**Task to carry out**
Give the data again exactly, from its opening line through the line in which "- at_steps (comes" appears.

..........

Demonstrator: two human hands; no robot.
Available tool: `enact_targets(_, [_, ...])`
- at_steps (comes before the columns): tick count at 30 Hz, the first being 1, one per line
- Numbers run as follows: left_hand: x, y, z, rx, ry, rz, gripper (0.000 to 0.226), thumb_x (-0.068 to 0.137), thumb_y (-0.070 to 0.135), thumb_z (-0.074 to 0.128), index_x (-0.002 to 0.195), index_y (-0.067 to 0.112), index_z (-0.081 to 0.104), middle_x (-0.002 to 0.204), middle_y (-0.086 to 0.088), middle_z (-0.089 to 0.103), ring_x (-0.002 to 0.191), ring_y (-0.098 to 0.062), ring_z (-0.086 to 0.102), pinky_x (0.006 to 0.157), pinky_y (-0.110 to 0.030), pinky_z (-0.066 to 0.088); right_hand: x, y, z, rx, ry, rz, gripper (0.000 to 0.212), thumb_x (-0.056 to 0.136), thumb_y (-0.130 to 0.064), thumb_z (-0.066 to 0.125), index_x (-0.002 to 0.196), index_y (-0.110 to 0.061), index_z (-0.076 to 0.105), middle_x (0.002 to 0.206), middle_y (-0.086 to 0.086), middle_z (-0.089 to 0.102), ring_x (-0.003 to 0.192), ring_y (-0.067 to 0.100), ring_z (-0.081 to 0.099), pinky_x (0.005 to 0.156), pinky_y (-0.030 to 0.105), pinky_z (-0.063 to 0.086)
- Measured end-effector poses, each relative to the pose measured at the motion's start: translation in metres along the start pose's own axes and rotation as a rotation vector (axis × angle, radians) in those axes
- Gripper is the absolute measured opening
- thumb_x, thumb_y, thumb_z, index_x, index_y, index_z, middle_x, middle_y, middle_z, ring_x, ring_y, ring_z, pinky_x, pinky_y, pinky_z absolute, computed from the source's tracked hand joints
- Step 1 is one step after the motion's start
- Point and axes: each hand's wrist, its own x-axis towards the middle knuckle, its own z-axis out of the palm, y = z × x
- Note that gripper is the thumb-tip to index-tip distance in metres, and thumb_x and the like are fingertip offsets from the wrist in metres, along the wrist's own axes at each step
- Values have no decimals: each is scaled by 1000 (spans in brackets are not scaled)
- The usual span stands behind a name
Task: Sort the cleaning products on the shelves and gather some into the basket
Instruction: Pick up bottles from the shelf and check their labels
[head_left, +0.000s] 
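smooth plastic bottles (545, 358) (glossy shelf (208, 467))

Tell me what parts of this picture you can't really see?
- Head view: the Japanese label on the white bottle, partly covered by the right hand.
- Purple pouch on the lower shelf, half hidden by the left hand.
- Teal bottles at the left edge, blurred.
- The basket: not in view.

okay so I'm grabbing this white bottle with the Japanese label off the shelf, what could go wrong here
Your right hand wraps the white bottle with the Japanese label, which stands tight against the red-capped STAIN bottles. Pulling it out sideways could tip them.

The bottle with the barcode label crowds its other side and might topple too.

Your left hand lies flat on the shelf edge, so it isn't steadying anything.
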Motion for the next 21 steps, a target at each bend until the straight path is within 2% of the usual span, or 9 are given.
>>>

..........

**Answer area**
Demonstrator: two human hands; no robot.
Available tool: `enact_targets(_, [_, ...])`
- at_steps (comes before the columns): tick count at 30 Hz, the first being 1, one per line

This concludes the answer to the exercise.